Among the three levels, corresponding to P(W), S and L, respectively, there may be complex links and interplay. The investigation of these links is out of the scope of this paper, because it pertains to philosophy or psychology. We only note that the levels, in the proposed framework, are generated upwards; in fact, P(W) is the primary source of information, S tries to record P(W), and L verbally describes P(W). The relationships among the three considered levels are represented in Figure 4.1.

W S L

Description Perception

P(w)

Memorization

Figure 4.1 — Levels used to reason about the world. In P(W) there are perception of objects and their matter-of-fact links. S is a set of tables, grouping sets of objects sharing some property. L is a formal language, whose semantics is evaluated on S’s tables. Finally, T is a theory, in which properties of the world and general knowledge are embedded.

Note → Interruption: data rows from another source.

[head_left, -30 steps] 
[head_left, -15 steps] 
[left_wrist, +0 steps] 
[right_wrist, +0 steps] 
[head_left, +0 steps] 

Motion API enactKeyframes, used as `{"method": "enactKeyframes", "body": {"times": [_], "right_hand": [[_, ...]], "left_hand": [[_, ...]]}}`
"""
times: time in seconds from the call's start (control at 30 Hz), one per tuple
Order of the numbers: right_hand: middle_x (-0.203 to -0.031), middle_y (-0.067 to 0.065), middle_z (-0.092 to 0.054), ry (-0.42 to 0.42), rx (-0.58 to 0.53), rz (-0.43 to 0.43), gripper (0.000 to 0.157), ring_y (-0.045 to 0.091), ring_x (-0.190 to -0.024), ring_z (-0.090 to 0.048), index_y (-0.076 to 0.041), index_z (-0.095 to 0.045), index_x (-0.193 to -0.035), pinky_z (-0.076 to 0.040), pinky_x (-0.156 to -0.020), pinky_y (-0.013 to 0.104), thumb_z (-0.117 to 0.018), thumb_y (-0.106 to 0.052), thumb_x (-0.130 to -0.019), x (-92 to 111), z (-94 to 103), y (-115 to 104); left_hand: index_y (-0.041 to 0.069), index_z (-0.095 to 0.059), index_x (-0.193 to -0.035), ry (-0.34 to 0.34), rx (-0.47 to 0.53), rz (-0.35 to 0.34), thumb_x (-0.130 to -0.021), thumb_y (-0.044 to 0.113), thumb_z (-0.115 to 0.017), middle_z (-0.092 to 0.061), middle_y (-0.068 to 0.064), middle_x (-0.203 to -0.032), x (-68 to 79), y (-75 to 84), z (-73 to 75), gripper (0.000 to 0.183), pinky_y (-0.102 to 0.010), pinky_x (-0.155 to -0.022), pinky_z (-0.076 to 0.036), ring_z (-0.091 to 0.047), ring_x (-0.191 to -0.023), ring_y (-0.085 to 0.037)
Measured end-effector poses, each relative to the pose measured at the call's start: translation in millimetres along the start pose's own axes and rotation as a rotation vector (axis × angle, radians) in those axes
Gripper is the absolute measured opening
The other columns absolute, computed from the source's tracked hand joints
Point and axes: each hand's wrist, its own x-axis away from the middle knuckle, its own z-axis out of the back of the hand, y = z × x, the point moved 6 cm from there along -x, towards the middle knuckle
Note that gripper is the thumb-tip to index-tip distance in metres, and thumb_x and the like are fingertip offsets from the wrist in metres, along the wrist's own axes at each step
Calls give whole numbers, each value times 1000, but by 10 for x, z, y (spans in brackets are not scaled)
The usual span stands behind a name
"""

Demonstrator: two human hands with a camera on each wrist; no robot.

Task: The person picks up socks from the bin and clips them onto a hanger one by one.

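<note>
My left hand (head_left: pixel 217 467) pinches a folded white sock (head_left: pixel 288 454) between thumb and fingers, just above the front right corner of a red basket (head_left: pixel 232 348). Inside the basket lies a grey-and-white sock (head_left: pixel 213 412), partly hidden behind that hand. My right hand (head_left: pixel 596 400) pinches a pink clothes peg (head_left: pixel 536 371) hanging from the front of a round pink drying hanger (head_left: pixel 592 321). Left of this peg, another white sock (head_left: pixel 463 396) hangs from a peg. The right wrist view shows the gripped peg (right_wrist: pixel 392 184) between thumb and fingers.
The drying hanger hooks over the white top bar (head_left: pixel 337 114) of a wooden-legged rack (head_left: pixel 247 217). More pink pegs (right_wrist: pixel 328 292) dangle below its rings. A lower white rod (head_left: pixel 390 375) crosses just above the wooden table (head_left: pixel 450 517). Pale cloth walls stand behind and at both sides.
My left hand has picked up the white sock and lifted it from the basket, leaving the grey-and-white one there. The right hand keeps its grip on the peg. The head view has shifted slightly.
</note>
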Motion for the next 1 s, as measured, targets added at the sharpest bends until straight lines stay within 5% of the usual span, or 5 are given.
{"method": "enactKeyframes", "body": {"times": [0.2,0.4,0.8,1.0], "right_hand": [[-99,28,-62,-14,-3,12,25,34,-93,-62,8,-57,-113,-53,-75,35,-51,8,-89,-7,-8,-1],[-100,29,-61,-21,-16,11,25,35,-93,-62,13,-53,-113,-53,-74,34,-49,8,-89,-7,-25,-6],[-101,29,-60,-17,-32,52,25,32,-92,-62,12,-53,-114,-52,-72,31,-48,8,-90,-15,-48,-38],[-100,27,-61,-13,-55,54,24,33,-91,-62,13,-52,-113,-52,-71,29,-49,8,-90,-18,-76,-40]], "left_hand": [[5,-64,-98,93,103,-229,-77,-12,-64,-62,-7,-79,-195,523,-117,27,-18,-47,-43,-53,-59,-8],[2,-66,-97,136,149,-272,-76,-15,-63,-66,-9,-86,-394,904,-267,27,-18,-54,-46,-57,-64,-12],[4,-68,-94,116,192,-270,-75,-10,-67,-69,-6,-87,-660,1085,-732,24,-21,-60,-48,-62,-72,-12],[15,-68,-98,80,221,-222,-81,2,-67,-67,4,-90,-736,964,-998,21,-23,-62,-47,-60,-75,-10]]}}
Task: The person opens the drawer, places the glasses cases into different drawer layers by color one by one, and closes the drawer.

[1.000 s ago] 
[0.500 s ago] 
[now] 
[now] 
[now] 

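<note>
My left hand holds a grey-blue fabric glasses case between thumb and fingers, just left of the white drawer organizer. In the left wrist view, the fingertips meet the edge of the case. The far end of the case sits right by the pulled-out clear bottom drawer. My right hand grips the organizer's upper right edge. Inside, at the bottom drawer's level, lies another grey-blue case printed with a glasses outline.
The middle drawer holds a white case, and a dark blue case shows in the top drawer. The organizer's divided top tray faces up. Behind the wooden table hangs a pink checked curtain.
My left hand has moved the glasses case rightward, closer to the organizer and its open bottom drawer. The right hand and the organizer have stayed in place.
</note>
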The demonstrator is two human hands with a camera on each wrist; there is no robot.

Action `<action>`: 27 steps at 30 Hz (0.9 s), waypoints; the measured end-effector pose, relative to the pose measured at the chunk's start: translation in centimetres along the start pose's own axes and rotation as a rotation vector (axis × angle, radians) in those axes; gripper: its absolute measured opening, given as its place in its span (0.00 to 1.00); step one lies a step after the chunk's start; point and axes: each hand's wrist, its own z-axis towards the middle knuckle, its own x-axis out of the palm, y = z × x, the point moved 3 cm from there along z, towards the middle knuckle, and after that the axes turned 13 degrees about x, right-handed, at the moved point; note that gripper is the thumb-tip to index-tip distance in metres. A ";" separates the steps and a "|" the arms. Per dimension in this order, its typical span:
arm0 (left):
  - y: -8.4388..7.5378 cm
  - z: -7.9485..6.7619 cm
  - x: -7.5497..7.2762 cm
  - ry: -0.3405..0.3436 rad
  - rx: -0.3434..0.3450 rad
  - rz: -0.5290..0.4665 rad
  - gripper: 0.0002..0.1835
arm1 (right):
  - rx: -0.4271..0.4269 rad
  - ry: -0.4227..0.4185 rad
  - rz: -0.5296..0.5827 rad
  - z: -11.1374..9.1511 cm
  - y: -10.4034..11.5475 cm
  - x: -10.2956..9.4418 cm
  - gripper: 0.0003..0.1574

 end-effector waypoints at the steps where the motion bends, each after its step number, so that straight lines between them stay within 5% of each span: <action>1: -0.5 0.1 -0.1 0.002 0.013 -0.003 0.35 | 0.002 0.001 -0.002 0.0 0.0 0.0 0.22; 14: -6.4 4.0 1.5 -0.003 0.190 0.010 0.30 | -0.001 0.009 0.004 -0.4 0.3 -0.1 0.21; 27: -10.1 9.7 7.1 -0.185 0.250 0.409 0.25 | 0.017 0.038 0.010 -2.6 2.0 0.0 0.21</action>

As an instance of the above notions, let us consider the case of several sources, in W, which emit different monochromatic lights. Even though the sources may be unspecified (W is unknown), P(W) contains the retina’s stimuli produced by the incoming photons. The visual stimuli can be organized, in S, into a table, where each stimulus (source) is associated, for example, to a wavelength. At this point, symbols may be arbitrarily assigned to each stimulus (e.g., “red”,

“blue”, “green”) and to the table itself that contains them (e.g., «color»).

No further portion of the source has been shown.